Look through the records below, and copy out every line that holds the string "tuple".

┌──

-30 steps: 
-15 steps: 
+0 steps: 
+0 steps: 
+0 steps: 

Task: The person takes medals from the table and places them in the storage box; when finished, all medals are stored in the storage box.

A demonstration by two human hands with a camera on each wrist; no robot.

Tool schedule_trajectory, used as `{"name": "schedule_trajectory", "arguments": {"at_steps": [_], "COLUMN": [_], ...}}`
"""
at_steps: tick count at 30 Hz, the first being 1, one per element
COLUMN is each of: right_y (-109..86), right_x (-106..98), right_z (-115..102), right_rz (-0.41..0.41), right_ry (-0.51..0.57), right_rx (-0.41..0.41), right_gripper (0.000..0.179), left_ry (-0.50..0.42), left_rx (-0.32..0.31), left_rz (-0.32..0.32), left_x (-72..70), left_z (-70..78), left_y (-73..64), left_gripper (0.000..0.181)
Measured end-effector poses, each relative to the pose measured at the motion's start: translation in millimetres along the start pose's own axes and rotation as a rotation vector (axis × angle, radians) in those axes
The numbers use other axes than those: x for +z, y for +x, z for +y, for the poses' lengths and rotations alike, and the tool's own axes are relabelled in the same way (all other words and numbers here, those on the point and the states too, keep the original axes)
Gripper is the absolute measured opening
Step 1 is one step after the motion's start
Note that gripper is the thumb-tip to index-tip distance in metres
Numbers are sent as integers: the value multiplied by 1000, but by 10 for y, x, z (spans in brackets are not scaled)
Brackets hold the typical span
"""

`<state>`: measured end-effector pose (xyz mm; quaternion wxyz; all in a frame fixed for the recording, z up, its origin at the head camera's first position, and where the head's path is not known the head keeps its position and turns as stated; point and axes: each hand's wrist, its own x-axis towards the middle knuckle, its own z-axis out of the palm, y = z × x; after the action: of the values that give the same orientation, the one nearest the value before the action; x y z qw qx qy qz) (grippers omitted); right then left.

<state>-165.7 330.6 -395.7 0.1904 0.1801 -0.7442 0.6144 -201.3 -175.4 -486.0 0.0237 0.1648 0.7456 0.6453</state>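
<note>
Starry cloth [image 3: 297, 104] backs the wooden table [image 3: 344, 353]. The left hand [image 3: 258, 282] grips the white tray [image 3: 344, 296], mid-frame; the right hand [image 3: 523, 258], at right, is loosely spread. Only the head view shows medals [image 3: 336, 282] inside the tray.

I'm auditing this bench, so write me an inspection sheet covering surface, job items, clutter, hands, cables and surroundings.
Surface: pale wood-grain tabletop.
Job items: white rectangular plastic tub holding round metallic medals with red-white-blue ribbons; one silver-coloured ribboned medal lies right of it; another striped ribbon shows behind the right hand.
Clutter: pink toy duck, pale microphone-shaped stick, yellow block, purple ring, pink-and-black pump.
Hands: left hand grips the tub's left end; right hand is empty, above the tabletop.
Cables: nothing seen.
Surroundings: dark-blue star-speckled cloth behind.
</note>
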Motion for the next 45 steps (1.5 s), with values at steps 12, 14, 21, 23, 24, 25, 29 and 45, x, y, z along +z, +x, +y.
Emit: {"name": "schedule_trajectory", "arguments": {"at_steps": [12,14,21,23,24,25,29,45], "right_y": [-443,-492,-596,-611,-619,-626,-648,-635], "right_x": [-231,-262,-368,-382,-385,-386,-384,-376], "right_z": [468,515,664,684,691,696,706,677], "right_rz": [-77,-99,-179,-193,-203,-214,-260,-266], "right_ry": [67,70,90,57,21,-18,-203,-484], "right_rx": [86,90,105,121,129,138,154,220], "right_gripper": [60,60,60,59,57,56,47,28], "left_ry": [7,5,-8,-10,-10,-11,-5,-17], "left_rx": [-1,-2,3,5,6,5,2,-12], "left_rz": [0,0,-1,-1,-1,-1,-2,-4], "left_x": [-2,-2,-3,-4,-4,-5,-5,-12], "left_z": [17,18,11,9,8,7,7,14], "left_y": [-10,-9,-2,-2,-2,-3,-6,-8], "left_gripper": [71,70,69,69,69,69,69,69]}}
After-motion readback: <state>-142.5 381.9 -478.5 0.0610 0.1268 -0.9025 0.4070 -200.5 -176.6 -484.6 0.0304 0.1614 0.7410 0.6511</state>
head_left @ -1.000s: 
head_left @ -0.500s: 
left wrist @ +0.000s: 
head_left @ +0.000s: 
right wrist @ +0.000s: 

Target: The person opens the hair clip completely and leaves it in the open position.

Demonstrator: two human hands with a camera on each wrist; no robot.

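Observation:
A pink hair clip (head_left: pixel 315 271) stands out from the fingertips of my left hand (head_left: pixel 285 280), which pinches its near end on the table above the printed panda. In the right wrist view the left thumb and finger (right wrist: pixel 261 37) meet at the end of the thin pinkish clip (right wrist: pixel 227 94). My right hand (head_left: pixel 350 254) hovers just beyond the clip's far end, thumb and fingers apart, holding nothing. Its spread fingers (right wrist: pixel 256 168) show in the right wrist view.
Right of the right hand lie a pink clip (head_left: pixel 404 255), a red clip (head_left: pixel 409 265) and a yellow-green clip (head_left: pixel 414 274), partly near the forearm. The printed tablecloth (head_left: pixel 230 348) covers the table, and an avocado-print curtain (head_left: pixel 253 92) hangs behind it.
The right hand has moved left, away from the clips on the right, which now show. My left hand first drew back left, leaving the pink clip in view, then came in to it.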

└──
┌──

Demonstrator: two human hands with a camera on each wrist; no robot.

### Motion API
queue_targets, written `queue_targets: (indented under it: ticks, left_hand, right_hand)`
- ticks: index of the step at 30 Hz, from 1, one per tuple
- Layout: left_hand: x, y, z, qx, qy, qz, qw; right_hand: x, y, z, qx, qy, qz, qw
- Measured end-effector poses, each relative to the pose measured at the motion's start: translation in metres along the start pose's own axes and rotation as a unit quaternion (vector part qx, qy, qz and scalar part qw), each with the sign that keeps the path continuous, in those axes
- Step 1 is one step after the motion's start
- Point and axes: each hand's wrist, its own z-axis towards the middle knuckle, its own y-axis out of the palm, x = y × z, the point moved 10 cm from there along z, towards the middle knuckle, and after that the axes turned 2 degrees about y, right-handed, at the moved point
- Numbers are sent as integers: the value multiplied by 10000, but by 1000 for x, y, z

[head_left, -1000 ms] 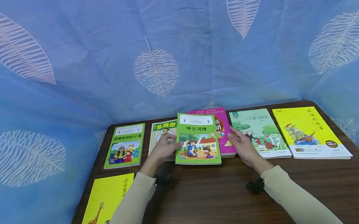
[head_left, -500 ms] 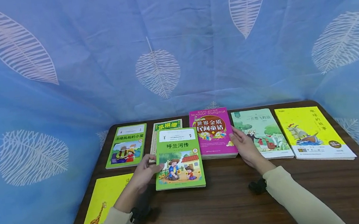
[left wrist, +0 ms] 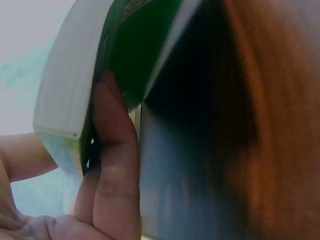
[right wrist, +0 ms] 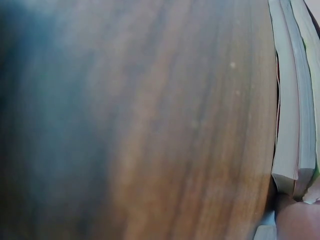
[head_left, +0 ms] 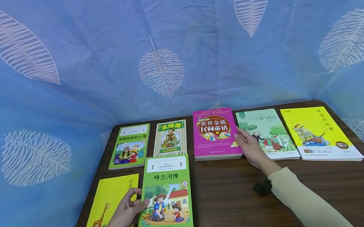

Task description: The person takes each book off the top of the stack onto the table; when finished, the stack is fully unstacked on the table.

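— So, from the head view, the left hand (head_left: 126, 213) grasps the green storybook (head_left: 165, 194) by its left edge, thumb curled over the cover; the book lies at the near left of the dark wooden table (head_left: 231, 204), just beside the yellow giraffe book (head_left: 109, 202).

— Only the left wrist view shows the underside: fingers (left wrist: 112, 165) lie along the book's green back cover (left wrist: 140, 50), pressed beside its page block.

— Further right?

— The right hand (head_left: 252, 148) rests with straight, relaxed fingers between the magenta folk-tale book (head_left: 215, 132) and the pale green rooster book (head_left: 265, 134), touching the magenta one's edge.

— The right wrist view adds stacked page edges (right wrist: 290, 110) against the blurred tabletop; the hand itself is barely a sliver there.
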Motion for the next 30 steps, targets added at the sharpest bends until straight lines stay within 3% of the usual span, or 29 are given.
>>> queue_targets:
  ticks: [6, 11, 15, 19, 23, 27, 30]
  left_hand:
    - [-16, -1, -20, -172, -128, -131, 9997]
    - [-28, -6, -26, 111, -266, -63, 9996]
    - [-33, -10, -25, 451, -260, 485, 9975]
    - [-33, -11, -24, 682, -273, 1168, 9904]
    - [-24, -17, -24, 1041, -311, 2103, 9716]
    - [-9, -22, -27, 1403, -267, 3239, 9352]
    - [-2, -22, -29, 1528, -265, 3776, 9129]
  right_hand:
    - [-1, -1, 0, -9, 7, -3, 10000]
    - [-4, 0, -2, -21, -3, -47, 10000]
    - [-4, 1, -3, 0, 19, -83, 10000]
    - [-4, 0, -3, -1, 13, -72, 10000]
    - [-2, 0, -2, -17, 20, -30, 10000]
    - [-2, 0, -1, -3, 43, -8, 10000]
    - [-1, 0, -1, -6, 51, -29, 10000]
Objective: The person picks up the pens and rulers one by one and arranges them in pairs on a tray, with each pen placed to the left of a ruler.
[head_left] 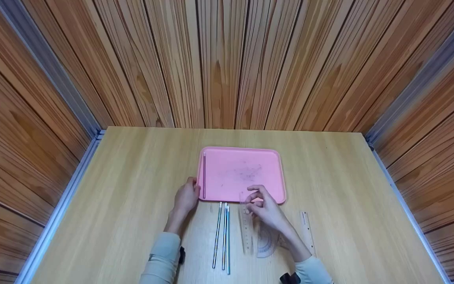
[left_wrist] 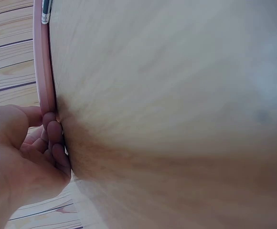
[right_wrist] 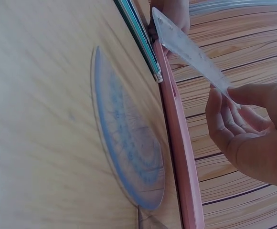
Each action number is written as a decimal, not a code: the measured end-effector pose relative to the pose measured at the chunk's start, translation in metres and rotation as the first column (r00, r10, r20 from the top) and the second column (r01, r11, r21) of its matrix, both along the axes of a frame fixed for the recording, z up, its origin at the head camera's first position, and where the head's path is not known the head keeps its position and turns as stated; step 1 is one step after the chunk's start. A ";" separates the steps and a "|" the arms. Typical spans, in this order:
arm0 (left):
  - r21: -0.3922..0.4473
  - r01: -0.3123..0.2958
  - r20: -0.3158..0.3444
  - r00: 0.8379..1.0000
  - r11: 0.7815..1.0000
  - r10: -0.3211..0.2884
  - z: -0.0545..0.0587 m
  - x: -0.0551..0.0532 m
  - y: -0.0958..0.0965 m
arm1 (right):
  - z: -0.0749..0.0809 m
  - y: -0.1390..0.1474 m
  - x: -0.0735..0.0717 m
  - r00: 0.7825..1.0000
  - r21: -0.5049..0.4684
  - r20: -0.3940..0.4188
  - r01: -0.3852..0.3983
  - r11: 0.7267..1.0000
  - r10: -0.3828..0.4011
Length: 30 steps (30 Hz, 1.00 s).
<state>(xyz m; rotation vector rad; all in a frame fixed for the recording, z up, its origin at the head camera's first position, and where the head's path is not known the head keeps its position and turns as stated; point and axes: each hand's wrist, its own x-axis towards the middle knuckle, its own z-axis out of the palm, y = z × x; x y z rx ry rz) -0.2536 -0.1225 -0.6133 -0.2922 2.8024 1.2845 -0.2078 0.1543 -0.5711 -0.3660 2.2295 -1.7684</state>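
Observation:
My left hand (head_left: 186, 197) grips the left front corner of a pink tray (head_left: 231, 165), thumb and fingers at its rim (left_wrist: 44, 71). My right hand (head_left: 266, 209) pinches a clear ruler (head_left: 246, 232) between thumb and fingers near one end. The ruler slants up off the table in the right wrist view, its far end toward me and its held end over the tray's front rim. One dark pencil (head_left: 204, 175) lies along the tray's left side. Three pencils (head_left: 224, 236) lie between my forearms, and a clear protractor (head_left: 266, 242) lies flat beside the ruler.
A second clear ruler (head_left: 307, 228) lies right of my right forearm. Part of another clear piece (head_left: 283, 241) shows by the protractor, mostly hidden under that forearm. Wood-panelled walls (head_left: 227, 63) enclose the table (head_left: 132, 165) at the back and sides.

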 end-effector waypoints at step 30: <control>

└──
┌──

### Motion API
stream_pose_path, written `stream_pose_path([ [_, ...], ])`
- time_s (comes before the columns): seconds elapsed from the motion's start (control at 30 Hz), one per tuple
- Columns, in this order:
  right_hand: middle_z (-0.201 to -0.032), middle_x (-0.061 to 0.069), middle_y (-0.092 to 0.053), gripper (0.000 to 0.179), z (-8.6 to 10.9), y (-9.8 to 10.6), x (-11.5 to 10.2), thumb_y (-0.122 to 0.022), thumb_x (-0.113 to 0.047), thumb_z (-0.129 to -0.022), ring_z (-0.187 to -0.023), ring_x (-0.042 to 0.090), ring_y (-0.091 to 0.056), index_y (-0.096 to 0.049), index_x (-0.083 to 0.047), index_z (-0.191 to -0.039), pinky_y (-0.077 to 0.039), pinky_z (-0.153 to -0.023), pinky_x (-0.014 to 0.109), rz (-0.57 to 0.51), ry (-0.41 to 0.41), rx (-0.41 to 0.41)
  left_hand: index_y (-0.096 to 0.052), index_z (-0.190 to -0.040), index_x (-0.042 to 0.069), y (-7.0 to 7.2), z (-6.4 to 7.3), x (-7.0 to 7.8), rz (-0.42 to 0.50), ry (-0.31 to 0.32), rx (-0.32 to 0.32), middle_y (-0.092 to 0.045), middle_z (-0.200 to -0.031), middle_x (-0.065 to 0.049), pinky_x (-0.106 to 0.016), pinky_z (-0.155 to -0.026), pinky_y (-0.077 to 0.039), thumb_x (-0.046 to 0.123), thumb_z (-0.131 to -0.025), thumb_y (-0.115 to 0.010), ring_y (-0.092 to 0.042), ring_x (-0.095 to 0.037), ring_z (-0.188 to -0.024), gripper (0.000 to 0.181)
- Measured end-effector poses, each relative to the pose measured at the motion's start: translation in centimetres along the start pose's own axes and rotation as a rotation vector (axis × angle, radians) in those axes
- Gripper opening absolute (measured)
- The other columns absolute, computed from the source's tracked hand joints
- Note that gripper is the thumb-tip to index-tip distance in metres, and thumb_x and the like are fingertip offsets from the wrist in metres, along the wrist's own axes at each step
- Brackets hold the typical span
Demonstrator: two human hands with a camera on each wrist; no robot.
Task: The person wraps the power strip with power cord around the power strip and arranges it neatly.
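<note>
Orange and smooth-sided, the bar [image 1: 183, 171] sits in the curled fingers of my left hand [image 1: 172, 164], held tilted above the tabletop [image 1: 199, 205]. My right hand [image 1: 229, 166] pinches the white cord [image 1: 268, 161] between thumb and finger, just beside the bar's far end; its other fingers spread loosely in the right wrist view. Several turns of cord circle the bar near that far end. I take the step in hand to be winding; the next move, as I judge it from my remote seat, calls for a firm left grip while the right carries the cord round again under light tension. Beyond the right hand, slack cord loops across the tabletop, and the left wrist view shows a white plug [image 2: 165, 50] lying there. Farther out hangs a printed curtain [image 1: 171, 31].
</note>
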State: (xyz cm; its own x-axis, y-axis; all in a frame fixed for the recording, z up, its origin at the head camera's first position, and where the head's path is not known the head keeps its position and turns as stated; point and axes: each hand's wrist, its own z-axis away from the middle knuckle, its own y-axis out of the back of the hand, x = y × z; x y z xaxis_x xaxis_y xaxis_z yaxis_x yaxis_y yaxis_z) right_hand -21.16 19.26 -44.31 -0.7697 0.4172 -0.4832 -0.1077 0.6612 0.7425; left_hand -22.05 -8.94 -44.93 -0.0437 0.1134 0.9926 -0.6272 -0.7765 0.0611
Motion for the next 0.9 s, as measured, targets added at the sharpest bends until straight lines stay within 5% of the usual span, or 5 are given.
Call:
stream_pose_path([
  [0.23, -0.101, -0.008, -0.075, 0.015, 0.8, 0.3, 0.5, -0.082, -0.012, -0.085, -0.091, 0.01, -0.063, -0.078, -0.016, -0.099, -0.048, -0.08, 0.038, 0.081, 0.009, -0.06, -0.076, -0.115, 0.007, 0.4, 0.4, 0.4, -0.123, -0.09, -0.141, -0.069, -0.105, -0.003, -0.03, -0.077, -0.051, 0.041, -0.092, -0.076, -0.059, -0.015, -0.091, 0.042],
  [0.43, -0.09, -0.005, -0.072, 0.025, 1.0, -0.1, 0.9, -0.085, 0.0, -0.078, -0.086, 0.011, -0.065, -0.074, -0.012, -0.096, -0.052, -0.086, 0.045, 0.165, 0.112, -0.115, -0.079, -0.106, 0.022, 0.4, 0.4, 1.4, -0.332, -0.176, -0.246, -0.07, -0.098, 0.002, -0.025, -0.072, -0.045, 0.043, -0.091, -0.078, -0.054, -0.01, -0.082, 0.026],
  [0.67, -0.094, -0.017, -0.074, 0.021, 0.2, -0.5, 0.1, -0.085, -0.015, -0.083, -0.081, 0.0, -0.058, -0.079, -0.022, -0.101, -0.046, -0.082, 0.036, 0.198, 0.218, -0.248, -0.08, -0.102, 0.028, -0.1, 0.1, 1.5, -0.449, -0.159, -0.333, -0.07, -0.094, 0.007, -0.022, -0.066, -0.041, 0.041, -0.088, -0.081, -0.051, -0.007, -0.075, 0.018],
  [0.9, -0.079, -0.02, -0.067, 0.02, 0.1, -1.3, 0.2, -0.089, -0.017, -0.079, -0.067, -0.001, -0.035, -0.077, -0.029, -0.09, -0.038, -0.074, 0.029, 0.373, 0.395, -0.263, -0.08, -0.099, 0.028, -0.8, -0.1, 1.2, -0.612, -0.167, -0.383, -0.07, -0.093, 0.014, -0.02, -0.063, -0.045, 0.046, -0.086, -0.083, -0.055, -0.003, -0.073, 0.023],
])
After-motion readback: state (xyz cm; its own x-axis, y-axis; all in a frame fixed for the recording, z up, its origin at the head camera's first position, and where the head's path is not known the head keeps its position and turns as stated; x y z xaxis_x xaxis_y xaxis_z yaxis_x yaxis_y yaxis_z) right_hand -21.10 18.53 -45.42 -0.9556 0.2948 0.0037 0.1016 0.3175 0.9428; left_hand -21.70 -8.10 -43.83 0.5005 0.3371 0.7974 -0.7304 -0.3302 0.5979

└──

• **Answer below**
- ticks: index of the step at 30 Hz, from 1, one per tuple
- time_s (comes before the columns): seconds elapsed from the motion's start (control at 30 Hz), one per tuple

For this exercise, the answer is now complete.